As soon as I rolled Charlie onto the floor he started seizing again.  Even though I was certain there was no way he would live through yet another episode, his tiny heart was still beating when I placed my hand on his rib cage.  Funnily enough, as much as I was present for all this, I was having incredibly significant conversations with myself on some other level.  Of course I was physically consumed by keeping him alive and reminding him he just needed to “hold on.”  But on some other level, it occured to me that I have never seen anything die.  Yes, I had attended a funeral or four in my life.  Those were hard enough… but I had never witnessed anything passing on, and I sure as hell wasn’t prepared for it then.  Something switched on in that instance.  I decided I wasn’t going to watch Charlie die, even if I couldn’t stand him and his mom owed me money for three months of bills.

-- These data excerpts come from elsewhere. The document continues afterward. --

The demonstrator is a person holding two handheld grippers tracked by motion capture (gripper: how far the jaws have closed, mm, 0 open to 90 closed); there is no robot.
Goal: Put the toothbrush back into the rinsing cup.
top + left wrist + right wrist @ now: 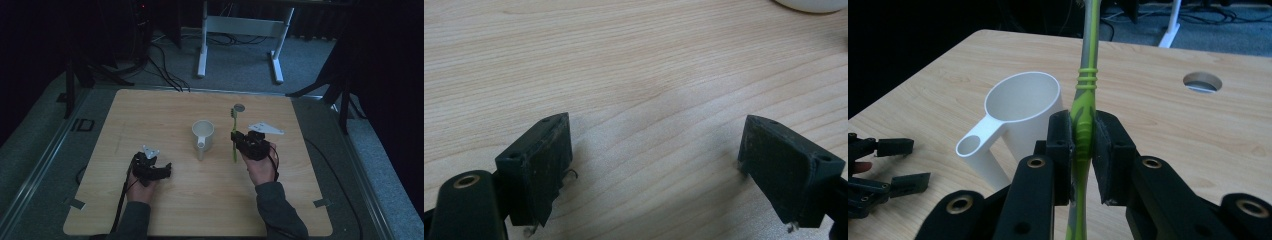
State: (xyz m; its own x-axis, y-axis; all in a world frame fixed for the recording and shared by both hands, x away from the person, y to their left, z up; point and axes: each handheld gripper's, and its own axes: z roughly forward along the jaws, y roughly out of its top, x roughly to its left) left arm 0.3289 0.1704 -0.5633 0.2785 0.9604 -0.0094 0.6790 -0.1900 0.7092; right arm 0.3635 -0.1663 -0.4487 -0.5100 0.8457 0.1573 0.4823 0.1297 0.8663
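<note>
The wooden surface [165,210] lies under dim light, with dark floor and cables behind it. I see my right hand-held gripper [1083,150] clenched on a green toothbrush [1084,107], its jaws pressing the handle from both sides, just beside the white cup [203,135] at the middle. My left hand-held gripper [654,165] rests released over bare wood, with nothing between its jaws.

Dark grey sleeves [280,210] are worn at the bottom of the frame. Black grippers with brass-ringed screw holes [1036,162], grey three-cornered plates [266,129] and trailing cables are seen.
</note>
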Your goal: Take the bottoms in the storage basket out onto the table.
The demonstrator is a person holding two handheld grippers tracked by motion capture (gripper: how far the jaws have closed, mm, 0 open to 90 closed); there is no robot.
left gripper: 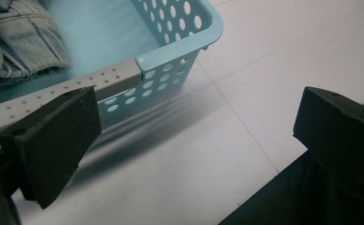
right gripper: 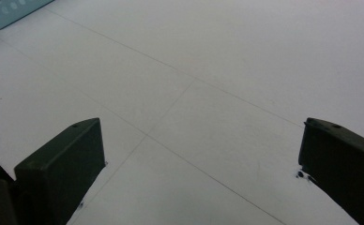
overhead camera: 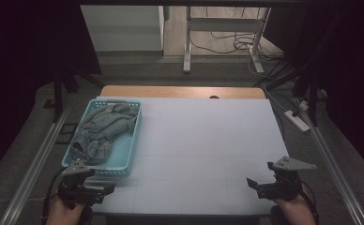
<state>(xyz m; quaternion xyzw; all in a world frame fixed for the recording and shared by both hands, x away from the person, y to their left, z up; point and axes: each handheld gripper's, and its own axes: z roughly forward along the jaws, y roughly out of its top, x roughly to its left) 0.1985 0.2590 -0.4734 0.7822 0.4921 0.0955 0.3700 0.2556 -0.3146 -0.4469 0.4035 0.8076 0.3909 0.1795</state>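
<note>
Basket (overhead camera: pixel 124 154), light blue, sits at the table's (overhead camera: pixel 208 140) 9 o'clock side, long axis running 6 to 12, crumpled jeans (overhead camera: pixel 102 129) inside. Left gripper (overhead camera: pixel 106 190) just beside its near end, jaws wide apart, empty. Right gripper (overhead camera: pixel 255 185) at 4 o'clock, wide apart, empty.

- High view: dim overall. Brightest zone = floor strip at top centre; light appears to come from there. Both side margins near black, detail lost.
- White counter (overhead camera: pixel 203 140) reads dull grey-blue, evenly lit, no glare. Low contrast, slightly soft, grainy.
- Left gripper (overhead camera: pixel 84 185) and right gripper (overhead camera: pixel 276 185) show as dark shapes w/ little surface detail.
- Left gripper view: brighter. Basket (left gripper: pixel 180 51) casts soft smeared shadow on counter; streaky blur below its wall. Near jaws out of focus.
- Right gripper view: flat, even light, faint vignette at corners; jaws dark, edges soft.
</note>
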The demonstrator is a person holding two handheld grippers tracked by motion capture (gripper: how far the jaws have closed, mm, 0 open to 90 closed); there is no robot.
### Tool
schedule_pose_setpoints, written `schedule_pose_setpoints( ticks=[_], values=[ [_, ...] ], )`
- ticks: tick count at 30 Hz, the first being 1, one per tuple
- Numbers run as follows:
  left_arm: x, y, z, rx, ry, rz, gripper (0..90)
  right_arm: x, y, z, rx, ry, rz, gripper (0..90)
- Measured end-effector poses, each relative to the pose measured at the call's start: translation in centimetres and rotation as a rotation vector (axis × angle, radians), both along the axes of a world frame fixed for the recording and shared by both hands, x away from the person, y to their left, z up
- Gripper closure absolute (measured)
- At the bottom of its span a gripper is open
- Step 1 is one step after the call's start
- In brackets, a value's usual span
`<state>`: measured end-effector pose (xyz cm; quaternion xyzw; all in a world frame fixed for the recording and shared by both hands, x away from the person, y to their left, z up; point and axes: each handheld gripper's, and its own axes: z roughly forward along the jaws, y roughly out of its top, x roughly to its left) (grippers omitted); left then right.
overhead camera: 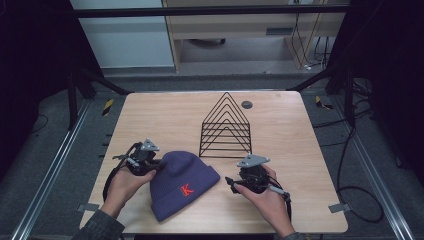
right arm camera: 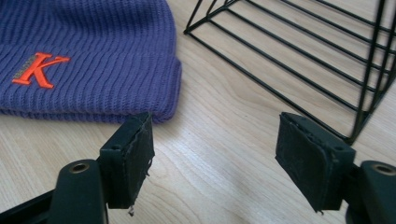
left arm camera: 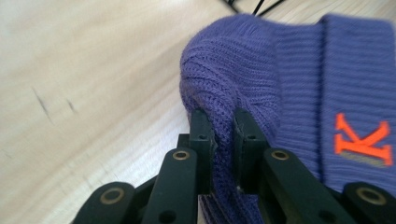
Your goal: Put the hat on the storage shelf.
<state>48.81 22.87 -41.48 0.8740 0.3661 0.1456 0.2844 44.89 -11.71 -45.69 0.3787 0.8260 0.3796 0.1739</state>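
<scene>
A purple knit beanie (overhead camera: 182, 185) with an orange K lies flat on the wooden table (overhead camera: 150, 115) near the front edge. My left gripper (overhead camera: 150, 167) sits at the beanie's left, crown side. In the left gripper view its jaws (left arm camera: 223, 119) are shut on a fold of the beanie's (left arm camera: 280, 70) knit. My right gripper (overhead camera: 230, 182) is at the beanie's right, just off the cuff corner. In the right gripper view it (right arm camera: 215, 123) stands open over bare wood, with the beanie's (right arm camera: 84, 51) cuff corner just beyond its left fingertip.
A black wire rack (overhead camera: 226, 127) of triangular dividers stands behind the beanie, close to the right gripper (right arm camera: 289, 56). A small grey disc (overhead camera: 246, 104) is set in the table behind the rack. Cables lie on the floor to the right.
</scene>
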Motion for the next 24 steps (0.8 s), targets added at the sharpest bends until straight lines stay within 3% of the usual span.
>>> schedule_pose_setpoints(
  ticks=[3, 4, 5, 6, 7, 8, 9, 16, 24],
  values=[
    [-0.8, -0.6, 1.8, 0.021, -0.047, -0.038, 80.3, -0.1, -0.4, 0.2, 0.004, -0.004, -0.016, 23.1],
    [-0.8, -0.6, 1.8, 0.021, -0.047, -0.038, 80.3, -0.1, -0.4, 0.2, 0.004, -0.004, -0.016, 23.1],
    [-1.3, -1.1, 3.0, 0.035, -0.079, -0.067, 80.3, -0.3, -0.6, 0.4, 0.006, -0.007, -0.023, 21.2],
    [-1.3, -1.1, 3.0, 0.035, -0.079, -0.067, 80.3, -0.4, -0.6, 0.4, 0.01, -0.017, -0.023, 20.9],
    [-1.8, -1.5, 4.1, 0.046, -0.103, -0.092, 80.3, -0.4, -0.7, 0.5, 0.011, -0.022, -0.024, 20.5],
    [-1.8, -1.5, 4.1, 0.046, -0.103, -0.092, 80.3, -0.5, -0.7, 0.6, 0.013, -0.028, -0.025, 20.3],
    [-2.2, -1.8, 5.2, 0.051, -0.126, -0.119, 80.3, -0.6, -0.7, 0.8, 0.019, -0.029, -0.03, 20.3],
    [-3.3, -2.0, 9.0, 0.051, -0.209, -0.191, 80.6, -1.6, -0.4, 1.9, 0.035, -0.066, -0.013, 19.8],
    [-3.7, -1.4, 12.4, 0.058, -0.289, -0.224, 80.5, -1.7, 0.2, 3.5, 0.038, -0.104, 0.008, 20.4]
  ],
)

I was running out of options at this point and knew I couldn’t carry him alone without triggering another seizure.  It’s hard to guess how pathetic a sight I was when my neighboors answered their door, but they did.  I had run accross the lawn to the only people who had seemed friendly in our apartment complex and the two co-eds came sprinting after me as I tearfully explained Charlie’s situation.  One very gently helped me carry the rigid animal to my car and the other followed behind, closing doors and picking up cups and things we spilled along the way while we bulldozed our path toward the front door.

Alone again with Charlie while he panted and shook on the way to the animal hospital, I kept one hand firmly on his rib cage.   As if I could keep him alive by forcing my life into his.  I swerved down unfamiliar roads without lifting my fingers- half out of a need to ensure his heart was still beating and half in a way to remind him he wasn’t alone.  He didn’t get to die because of me.  I didn’t even like him, I sure as hell wouldn’t give him the option to blame me for his death.

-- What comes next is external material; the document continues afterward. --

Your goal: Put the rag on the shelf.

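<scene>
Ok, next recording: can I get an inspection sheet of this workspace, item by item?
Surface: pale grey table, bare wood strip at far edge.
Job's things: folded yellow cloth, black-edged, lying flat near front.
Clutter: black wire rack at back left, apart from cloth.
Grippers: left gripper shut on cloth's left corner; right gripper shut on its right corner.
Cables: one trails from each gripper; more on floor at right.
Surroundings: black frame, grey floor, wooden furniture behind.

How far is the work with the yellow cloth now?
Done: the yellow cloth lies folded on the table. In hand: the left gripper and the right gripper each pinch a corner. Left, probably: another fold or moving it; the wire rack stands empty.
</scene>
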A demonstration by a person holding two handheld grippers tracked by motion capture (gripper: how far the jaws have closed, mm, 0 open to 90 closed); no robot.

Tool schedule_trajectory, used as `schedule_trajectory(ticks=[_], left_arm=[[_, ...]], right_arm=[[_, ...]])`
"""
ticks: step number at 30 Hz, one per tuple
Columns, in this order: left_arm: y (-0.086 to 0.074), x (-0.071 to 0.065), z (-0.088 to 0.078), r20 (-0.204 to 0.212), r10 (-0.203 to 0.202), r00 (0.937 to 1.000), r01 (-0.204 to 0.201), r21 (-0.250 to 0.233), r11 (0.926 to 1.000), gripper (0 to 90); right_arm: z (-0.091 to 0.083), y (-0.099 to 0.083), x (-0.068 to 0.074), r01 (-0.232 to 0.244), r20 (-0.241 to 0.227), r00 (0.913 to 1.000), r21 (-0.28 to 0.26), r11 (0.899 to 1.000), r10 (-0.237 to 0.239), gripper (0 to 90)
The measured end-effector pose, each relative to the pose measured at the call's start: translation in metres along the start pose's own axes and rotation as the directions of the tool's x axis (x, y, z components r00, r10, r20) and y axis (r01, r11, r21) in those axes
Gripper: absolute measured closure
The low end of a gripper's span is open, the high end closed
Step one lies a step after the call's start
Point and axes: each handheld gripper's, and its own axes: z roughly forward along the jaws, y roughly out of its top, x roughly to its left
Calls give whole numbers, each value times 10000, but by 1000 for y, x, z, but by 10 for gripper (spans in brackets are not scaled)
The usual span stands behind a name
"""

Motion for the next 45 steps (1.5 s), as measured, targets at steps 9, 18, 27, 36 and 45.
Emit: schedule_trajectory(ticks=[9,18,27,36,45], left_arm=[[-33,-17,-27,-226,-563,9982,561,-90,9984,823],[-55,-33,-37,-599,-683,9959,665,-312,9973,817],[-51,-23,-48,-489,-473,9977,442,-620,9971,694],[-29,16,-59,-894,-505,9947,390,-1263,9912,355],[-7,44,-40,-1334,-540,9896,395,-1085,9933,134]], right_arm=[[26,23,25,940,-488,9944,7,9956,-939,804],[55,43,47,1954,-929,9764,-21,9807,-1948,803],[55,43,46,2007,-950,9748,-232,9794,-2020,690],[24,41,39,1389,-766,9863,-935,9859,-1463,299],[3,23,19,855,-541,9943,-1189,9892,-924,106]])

And in the end, I got Charlie to the hospital in time.  I ripped the door open in hopes of finding help to lift him from the car, and didn’t find it.  Fine, I thought, I’ll figure this out.  My keys dropped to the floor with my cell phone and I lifted a quickly fading puppy into my arms and ran back through the doors.  The sense of relief I had when I was able to hand over a half-alive dog to the hands of a seemingly capable vet-tech at that instance is kind of inexplicable.  I didn’t kill him.  I kept him alive.  He held on.

He’s just a dog, and I understand how insignificant it seems.  But I had never seen anything die, let alone close to die.  And struggling to keep something that I so sincerely disliked was an emotional rollercoaster for me… I knew that I had (as bad as it sounds) found a way out of the continual hassle that this dog was.  But watching him struggle, and seeing his big brown eyes look at me like he had faith that I could get him through this didn’t leave me very many options.  In fact, for the first time in a long time, I prayed.  Through my tears and curse words and confusion, I managed a prayer to God that he just show me, guide me, make sure I didn’t do more damage to this poor puppy than he already had suffered.

And generally, I’m not a largely religious person.  But, I believe miracles come in all sizes.  This dog is a moron, and eats all kinds of otherwise inedible things.  But, he lived through three seizures in my presence that evening and various other ills for reasons I don’t understand.  Yeah, it’s just a dog… but it goes to show, sometimes life comes in dog-sized miracles.

PS. Charlie ate snail poison.  I never said he was a smart dog.  I’m glad he lived, and I’ll be trying to convince his mom to find a more suitable home as soon as I’m prepared to have that conversation.